SYNDROME DEL(5)(Q14 ~ 23), DER(10)(P12P15)? ADD(10)(Q26): CASE REPORT AND LITERATURE REVIEW
DOI:
https://doi.org/10.5433/1679-0367.2017v38n1suplp243Keywords:
Structural chromosomal mutations, psychomotor development retardation and syndrome of the 10q chromosomeAbstract
Structural chromosomal mutations are changes that do not modify the number of chromosomes in the cell, but
they determine the appearance of abnormal chromosomes. The aim of this study is to report the clinical and
cytogenetic history of a patient carrier of a structural mutation with karyotype 46, XY, del (5) (q14 ~ 23), der
(10) (p12p15)? Add (10) (q26) attended by the Genetic Counseling Service of the State University of
Londrina. The patient (ABT) is male, had 1 year and 9 months on the day of the examination, normally born,
full term (38 weeks) with Psychomotor Development Retardation (PDR) and without other complications.
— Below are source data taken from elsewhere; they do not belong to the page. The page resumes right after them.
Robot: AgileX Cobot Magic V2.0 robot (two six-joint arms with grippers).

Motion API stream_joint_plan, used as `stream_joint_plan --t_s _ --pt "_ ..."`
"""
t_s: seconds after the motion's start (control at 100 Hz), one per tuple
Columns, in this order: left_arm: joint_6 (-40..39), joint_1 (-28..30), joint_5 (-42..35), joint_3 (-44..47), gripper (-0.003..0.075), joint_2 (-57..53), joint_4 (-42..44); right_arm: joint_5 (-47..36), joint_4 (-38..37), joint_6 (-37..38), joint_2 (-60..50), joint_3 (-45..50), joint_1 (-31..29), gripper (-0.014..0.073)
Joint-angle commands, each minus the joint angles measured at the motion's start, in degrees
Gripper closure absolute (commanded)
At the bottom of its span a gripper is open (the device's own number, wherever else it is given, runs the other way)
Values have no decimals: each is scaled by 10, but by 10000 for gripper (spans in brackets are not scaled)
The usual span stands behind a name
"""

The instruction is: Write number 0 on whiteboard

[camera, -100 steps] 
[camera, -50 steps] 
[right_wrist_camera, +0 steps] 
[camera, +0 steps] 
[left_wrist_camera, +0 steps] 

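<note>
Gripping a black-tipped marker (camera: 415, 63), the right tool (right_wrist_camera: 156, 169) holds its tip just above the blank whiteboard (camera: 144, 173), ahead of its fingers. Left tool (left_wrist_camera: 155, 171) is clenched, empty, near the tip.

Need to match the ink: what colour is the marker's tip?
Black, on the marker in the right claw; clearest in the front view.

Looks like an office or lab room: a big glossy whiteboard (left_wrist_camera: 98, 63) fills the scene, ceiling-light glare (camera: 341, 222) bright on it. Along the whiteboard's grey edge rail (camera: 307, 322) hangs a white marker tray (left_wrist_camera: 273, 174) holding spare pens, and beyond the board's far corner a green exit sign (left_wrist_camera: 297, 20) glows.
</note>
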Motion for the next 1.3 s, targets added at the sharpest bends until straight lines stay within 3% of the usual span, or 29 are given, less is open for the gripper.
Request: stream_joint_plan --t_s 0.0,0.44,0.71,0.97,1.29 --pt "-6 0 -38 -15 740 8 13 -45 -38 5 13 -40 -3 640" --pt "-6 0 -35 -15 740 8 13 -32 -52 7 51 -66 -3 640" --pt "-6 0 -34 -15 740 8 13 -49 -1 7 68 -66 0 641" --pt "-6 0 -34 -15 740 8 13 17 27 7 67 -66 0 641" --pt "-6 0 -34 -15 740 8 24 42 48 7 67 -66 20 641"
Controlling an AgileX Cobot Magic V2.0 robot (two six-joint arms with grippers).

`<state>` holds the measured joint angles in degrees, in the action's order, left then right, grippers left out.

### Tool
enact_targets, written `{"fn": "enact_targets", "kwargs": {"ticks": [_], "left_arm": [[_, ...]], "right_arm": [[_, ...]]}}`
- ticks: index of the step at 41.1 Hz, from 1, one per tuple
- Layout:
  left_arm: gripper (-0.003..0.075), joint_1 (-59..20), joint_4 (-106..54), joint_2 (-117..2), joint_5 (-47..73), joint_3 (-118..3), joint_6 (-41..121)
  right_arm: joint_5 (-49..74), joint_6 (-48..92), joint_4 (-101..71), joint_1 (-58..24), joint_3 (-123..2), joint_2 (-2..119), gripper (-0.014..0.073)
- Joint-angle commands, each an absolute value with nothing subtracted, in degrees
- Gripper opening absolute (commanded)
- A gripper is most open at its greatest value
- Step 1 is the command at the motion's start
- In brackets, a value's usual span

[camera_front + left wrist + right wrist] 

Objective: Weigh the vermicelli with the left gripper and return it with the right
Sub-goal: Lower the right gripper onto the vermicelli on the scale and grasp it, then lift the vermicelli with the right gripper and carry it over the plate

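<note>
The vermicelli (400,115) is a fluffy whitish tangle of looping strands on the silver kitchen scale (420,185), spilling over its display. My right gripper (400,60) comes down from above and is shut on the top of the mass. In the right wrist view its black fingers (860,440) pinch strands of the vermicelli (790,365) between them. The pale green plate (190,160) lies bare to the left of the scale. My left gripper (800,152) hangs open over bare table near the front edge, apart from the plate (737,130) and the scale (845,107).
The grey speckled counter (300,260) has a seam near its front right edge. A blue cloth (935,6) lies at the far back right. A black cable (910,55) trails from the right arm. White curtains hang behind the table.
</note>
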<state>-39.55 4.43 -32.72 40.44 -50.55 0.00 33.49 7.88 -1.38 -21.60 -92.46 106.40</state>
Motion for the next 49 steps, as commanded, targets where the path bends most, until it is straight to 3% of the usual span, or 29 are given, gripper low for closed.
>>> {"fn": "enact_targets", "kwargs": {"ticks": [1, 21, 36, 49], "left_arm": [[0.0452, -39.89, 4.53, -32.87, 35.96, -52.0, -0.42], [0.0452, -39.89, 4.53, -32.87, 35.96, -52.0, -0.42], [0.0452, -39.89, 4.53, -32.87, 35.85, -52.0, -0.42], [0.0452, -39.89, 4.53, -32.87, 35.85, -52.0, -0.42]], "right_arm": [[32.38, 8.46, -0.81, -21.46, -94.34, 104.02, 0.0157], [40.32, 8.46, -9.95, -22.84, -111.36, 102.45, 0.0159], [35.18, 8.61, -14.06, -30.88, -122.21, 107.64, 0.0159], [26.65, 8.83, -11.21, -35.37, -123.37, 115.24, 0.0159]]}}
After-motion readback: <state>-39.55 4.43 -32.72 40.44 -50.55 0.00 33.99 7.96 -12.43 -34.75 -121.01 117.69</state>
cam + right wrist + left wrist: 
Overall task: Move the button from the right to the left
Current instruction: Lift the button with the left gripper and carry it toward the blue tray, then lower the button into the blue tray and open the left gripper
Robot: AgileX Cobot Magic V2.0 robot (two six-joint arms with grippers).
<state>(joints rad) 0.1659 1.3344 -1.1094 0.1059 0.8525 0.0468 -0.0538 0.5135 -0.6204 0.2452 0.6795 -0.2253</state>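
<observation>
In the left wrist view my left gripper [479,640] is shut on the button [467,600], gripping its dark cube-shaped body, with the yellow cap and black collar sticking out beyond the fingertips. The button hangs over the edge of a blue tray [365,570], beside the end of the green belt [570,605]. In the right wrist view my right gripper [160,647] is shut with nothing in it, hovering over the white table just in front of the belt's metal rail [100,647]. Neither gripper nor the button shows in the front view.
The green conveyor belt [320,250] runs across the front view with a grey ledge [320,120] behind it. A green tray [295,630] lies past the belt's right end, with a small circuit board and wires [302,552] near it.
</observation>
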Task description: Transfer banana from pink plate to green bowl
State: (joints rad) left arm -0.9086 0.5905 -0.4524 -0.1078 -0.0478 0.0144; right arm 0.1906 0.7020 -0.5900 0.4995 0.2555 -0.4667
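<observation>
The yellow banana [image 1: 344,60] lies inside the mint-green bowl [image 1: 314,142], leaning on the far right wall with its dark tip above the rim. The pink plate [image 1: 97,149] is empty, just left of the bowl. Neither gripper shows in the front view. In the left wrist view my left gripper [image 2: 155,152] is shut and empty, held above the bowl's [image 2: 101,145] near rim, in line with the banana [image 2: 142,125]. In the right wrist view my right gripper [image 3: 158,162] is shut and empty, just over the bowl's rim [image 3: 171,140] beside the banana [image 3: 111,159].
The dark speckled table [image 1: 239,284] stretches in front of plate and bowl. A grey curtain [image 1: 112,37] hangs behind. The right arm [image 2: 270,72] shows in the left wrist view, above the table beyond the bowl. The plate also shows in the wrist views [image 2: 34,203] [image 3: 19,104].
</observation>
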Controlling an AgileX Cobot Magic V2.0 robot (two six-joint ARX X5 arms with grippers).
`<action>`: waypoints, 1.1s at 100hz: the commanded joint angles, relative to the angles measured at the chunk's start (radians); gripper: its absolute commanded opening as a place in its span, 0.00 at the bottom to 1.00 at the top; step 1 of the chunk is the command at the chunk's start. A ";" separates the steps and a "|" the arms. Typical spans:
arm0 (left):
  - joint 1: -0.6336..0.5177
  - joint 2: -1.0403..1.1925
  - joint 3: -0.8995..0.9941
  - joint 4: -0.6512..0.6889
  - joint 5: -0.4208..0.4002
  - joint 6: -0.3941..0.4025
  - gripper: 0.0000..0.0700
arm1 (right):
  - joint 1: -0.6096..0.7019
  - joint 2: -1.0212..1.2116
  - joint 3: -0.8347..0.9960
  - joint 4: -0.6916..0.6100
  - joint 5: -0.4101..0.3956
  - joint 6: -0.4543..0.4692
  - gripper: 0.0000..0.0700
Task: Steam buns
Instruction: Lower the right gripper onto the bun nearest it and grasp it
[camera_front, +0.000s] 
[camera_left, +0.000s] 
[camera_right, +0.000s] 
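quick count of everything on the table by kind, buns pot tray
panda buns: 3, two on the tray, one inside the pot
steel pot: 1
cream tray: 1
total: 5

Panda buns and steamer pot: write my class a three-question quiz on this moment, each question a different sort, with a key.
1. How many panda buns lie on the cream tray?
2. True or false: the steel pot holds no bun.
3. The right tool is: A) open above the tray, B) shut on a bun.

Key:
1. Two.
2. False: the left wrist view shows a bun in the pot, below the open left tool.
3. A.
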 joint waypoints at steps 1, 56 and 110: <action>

At
birth, ABT’s mother was 25 years old and his father was 31 years old. The x-ray, urine analysis, pre- and
postnatal ultrasonography, parasitological, ophthalmologic, gastrointestinal and neurological exams do not
reveal changes. At the time of cytogenetic examination, the patient underwent surgery for the treatment of
esophagogastric reflux and inguinal hernia. Currently, ABT follows up with Pediatrician, Social Worker,
Physiotherapist, Speech Therapist, Neuropediatrician, Nutritionist and Ophthalmologist. These findings,
particularly PDR, were consistent with the rare syndrome of the 10q + chromosome, since only ten cases of
trisomy for the distal segment of the major arm of chromosome 10 (10q +) were described. Excluding the
PDR, other characteristics were not found in the trial. Structural chromosomal syndromes represent an
opportunity to understand clinical phenotypes and become important in gene mapping, especially when
associated with molecular genetic techniques, the next step in diagnostic genetic research. In this way, the
patient follows the treatment of the symptomatology.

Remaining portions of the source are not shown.